Task goal:
Only the lines holding "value" are wanted here; copy each from the listing.

Supplied material:
#####
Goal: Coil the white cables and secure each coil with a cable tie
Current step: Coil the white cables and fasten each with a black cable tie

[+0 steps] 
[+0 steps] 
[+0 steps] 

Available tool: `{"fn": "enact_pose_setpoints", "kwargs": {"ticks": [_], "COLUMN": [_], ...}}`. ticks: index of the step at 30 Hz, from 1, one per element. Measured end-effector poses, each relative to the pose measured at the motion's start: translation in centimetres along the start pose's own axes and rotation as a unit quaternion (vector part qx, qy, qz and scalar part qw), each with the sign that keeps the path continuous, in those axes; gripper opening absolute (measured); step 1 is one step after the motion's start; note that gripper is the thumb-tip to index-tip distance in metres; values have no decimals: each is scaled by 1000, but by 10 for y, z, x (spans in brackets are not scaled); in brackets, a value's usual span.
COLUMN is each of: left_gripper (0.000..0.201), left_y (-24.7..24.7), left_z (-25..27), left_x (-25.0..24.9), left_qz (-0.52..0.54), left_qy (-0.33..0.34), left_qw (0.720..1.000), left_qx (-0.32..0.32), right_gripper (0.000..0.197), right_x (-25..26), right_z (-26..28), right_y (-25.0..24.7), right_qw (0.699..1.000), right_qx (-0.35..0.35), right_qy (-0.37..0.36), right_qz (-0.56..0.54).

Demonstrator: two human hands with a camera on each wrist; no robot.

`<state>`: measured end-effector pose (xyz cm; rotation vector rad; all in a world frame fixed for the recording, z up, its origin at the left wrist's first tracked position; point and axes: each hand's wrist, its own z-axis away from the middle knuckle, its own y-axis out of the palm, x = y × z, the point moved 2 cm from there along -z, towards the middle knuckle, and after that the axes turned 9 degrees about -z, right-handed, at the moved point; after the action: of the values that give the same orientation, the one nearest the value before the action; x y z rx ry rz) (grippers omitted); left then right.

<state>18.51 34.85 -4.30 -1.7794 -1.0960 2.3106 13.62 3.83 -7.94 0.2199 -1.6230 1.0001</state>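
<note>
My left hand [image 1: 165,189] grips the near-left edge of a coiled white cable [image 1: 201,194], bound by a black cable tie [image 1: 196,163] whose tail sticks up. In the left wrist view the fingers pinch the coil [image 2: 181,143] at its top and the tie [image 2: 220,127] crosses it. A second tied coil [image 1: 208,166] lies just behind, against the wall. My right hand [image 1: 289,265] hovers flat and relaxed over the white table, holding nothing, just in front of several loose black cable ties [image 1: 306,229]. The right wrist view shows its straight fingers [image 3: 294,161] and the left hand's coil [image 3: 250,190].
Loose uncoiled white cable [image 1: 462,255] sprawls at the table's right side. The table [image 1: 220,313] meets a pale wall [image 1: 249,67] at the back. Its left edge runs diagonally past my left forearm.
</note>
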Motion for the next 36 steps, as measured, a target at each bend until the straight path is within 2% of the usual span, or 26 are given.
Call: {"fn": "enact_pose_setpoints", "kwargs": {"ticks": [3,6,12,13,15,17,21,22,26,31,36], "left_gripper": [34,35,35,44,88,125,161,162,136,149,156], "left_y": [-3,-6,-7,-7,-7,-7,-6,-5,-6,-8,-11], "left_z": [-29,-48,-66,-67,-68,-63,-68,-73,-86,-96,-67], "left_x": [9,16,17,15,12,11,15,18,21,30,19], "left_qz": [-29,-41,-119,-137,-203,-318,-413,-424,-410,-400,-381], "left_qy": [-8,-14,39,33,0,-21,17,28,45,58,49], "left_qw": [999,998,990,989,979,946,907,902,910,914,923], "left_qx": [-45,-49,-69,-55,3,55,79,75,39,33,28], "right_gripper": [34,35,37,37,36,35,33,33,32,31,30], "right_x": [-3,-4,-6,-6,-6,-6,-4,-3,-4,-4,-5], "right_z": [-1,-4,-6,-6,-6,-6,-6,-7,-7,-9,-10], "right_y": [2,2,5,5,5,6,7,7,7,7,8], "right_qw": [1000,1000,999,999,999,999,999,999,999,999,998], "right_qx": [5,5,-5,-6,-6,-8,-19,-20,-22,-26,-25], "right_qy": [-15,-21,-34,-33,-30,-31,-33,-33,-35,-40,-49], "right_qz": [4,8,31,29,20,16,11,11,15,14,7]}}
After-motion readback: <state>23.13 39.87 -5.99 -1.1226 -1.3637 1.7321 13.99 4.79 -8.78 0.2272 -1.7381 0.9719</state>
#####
Answer space:
Available tool: `{"fn": "enact_pose_setpoints", "kwargs": {"ticks": [_], "COLUMN": [_], ...}}`. ticks: index of the step at 30 Hz, from 1, one per element. Measured end-effector poses, each relative to the pose measured at the motion's start: translation in centimetres along the start pose's own axes and rotation as a unit quaternion (vector part qx, qy, qz and scalar part qw), each with the sign that keeps the path continuous, in those axes; gripper opening absolute (measured); step 1 is one step after the motion's start; note that gripper is the thumb-tip to index-tip distance in metres; values have no decimals: each is scaled by 1000, but by 10 for y, z, x (spans in brackets are not scaled); in brackets, a value's usual span.
`<state>`: measured end-effector pose (xyz cm; rotation vector rad; all in a world frame fixed for the recording, z up, its origin at the left wrist's first tracked position; point and axes: each hand's wrist, its own z-axis away from the middle knuckle, its own y-axis out of the palm, x = y × z, the point moved 2 cm from there along -z, towards the middle knuckle, and after that the axes turned 9 degrees about -z, right-handed, at the moved point; after the action: of the values that give the same orientation, the one nearest the value before the action; x y z rx ry rz) (grippers omitted); left then right.

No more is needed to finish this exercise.